Spyderbat Event Forwarder Overview

The event forwarder is a custom utility that consumes Spyderbat events from the API and emits files containing one of the two types of data, security flags or spydertraces. The event forwarder can be integrated with the third-party systems, such as SIEMs and other alert aggregation points, to forward those files via syslog to be consumed outside of Spyderbat platform to further enhance the security content and improve overall observability and security awareness.

For guides detailing the Spyderbat Event Forwarder installation process see this section.

How Does the Spyderbat Event Forwarder Work?

Let’s take a closer look at how the event forwarder collects and transports the data.

Spyderbat analytics system has a specific data store just for redflag events and spydertraces. When a redflag is created on any machine or a spydertrace is kicked off, they get sent to this store. After an agent sees an event, which would create a redflag or trigger a spydertrace, it is stored in the store.

The Spyderbat event forwarder polls the store using Spyderbat API to access these stored events, using a time window of start time and end time in epoch format. It also queries the list of known hosts to augment the events with the details of the known machines.

When the event forwarder is started for the first time, it will read back one hour in time to get the last hour of events, but when it is restarted it will read its logs to figure out the last event it emitted and will use that as its start time. It will read all files which match the file name spyderbat_events*.log in the directory specified by the log_path configuration setting, reading in all the events and keeping the latest time, to use as its starting time.

Once the event forwarder has started, it will either start with reading the last hour of data or start from the last event discovered in the logs (the files named spyderbat_event*.logs).
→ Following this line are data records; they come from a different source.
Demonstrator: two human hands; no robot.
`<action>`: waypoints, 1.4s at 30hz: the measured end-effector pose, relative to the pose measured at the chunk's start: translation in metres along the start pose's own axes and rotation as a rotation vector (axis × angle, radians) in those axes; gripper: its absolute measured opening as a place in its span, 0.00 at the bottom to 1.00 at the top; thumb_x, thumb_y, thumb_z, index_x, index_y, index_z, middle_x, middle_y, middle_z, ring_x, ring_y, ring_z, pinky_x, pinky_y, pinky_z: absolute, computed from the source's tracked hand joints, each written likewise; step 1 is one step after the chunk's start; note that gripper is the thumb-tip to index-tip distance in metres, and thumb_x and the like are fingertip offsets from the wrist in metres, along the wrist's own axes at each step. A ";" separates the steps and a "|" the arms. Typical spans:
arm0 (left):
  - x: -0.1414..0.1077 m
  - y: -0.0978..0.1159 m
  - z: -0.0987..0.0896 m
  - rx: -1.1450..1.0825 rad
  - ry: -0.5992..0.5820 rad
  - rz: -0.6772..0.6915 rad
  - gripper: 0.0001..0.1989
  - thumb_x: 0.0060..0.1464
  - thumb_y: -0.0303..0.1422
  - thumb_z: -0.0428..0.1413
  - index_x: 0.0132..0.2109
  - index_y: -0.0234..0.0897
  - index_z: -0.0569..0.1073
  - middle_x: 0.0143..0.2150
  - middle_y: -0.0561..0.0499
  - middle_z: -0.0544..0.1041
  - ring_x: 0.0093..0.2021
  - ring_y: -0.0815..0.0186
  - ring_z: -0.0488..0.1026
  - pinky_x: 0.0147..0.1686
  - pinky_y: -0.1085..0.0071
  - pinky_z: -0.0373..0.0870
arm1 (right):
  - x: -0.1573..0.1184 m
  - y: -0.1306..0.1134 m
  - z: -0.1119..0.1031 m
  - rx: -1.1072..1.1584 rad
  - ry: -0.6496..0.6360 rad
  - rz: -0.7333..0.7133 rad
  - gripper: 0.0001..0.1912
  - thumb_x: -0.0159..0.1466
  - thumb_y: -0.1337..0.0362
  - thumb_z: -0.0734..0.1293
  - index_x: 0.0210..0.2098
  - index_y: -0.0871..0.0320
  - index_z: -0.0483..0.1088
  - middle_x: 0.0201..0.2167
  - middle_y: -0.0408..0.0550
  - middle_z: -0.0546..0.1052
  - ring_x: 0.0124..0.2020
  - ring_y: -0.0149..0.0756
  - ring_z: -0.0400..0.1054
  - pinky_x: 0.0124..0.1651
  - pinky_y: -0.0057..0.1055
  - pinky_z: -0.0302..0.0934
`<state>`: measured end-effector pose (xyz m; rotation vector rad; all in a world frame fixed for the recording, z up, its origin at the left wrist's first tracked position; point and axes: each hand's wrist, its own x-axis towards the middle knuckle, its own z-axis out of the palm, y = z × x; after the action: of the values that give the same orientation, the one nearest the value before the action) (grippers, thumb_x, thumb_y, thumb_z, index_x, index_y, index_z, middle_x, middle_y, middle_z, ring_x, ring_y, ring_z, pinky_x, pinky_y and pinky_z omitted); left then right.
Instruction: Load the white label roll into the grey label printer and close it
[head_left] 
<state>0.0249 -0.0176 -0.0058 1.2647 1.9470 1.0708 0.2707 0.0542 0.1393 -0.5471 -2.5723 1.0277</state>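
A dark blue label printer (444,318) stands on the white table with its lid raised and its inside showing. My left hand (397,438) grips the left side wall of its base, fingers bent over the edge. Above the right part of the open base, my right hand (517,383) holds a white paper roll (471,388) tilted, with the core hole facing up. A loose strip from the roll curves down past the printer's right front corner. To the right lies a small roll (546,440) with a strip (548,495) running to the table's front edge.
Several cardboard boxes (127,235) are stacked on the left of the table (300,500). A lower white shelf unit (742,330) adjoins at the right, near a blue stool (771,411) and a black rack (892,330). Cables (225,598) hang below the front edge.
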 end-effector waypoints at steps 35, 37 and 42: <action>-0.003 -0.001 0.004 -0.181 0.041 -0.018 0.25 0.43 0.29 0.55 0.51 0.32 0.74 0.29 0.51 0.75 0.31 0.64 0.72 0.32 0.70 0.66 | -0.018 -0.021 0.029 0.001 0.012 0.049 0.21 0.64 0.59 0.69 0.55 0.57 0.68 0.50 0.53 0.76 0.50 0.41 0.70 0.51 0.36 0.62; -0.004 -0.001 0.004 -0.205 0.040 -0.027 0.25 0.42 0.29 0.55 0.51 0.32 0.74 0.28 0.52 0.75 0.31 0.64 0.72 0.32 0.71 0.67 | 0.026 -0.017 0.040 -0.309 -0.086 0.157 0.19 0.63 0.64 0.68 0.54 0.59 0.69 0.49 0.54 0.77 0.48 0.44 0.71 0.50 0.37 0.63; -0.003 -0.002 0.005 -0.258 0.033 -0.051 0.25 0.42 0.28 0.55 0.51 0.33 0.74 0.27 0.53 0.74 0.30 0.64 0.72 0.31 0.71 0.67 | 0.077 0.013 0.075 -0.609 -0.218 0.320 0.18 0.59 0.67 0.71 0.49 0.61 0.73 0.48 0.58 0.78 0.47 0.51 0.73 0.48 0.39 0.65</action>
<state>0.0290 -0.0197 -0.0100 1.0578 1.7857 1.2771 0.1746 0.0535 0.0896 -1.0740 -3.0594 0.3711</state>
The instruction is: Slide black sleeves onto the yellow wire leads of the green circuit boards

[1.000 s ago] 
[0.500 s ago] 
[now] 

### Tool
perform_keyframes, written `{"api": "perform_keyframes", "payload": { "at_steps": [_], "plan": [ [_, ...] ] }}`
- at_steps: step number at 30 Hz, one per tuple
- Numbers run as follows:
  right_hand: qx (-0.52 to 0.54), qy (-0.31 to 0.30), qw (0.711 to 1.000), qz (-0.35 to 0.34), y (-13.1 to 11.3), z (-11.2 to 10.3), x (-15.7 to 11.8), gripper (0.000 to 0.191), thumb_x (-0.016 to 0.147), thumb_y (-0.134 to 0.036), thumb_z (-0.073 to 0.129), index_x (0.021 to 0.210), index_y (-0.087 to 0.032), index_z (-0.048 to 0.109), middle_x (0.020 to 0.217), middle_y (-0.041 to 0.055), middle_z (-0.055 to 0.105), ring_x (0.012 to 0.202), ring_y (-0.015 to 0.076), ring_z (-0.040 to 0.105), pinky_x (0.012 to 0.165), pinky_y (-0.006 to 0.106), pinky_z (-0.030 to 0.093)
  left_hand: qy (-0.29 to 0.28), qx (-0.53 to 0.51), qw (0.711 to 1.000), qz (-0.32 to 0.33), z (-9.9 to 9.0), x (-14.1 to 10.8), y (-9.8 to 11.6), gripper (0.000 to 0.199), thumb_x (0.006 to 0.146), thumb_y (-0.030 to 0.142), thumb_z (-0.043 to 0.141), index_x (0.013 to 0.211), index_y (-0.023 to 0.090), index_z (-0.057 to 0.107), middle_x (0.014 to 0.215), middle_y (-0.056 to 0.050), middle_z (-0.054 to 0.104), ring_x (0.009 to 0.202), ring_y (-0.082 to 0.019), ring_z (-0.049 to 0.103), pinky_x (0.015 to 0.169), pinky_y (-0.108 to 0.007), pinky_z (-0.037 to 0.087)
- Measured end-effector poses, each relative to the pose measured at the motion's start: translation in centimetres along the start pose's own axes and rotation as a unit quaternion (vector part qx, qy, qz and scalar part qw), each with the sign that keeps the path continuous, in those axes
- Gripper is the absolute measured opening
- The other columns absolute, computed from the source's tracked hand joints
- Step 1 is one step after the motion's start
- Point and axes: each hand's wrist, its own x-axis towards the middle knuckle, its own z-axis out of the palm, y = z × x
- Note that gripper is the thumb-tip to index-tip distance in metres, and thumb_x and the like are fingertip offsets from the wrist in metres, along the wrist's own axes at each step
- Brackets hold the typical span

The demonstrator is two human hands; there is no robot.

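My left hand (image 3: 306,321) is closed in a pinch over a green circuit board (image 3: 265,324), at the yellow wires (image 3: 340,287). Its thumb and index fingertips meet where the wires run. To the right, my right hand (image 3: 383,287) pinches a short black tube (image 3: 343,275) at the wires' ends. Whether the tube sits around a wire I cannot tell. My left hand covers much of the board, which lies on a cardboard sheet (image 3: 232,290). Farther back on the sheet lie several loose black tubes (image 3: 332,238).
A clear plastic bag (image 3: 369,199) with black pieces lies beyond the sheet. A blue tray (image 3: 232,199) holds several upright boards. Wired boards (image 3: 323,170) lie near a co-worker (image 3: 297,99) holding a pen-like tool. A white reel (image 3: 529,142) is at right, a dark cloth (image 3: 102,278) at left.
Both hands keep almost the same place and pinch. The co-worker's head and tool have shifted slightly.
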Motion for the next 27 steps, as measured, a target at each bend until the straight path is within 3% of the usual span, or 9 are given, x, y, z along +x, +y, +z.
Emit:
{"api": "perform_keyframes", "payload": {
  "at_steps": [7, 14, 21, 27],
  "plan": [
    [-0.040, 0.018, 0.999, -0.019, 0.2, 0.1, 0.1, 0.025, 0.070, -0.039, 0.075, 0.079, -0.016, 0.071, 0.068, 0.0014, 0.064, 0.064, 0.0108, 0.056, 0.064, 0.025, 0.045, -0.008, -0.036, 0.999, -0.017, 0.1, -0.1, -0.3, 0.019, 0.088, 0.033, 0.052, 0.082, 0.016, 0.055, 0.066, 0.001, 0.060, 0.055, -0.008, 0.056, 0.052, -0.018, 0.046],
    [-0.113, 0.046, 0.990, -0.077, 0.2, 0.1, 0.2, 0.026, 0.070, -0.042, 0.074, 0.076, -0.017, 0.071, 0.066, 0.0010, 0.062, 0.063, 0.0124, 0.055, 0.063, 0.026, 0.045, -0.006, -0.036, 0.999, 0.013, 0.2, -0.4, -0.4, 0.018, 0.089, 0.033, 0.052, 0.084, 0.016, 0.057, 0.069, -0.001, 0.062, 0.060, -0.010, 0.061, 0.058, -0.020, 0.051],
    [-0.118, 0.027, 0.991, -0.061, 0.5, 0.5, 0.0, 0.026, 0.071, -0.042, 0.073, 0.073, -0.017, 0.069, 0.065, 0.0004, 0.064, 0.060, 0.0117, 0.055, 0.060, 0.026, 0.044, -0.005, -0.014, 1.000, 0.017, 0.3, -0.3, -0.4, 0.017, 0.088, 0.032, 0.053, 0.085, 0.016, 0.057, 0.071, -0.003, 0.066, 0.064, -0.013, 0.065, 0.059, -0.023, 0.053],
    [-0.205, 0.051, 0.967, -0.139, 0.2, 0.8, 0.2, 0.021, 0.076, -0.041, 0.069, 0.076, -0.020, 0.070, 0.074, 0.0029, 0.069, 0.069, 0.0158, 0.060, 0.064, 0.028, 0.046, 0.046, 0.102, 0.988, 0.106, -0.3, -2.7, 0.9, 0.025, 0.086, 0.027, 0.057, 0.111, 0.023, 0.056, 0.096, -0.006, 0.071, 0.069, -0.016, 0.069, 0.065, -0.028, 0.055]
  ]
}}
It will set the end time to the current time, so that the query encapsulates a range to ensure that no events are missed.

Once the data comes back from the query, each event is examined to make sure it isn't duplicated and it is augmented to include the details of the associated machines, and the latest event time seen is captured to use as the next start time for the next query.

The event forwarder will then sleep for 30 seconds and then repeats the loop using the latest event time as the start time, but because there is a check to always expand the time window to encapsulate a full 5 minute window, it will always look 4 minutes and 30 seconds further into the past beyond the last event, to ensure that no records have been missed, and will use its LRU (Last Recently Used value) to de-duplicate the events it is capturing.

In the case when there are no events, the start time for the query will not be moved forward until either more events appear, or it reaches its maximum of the 4-hour boundary. This ensures that in the case of an outage on the backend these events will not be missed until they exceed 4 hours of age.

Filtering Data Using Hard-Coded Expressions

It is possible to configure the event forwarder to only log the events that meet certain criteria. This can be achieved through optional filtering using an expression syntax. The expression must evaluate to a bool; If it is true, the event will be logged.

The expression syntax is documented here: https://expr.medv.io/docs/Language-Definition

If the expression fails to compile, the event forwarder will exit with an error at startup. If the expression fails to evaluate, the event will be logged and the forwarder will continue.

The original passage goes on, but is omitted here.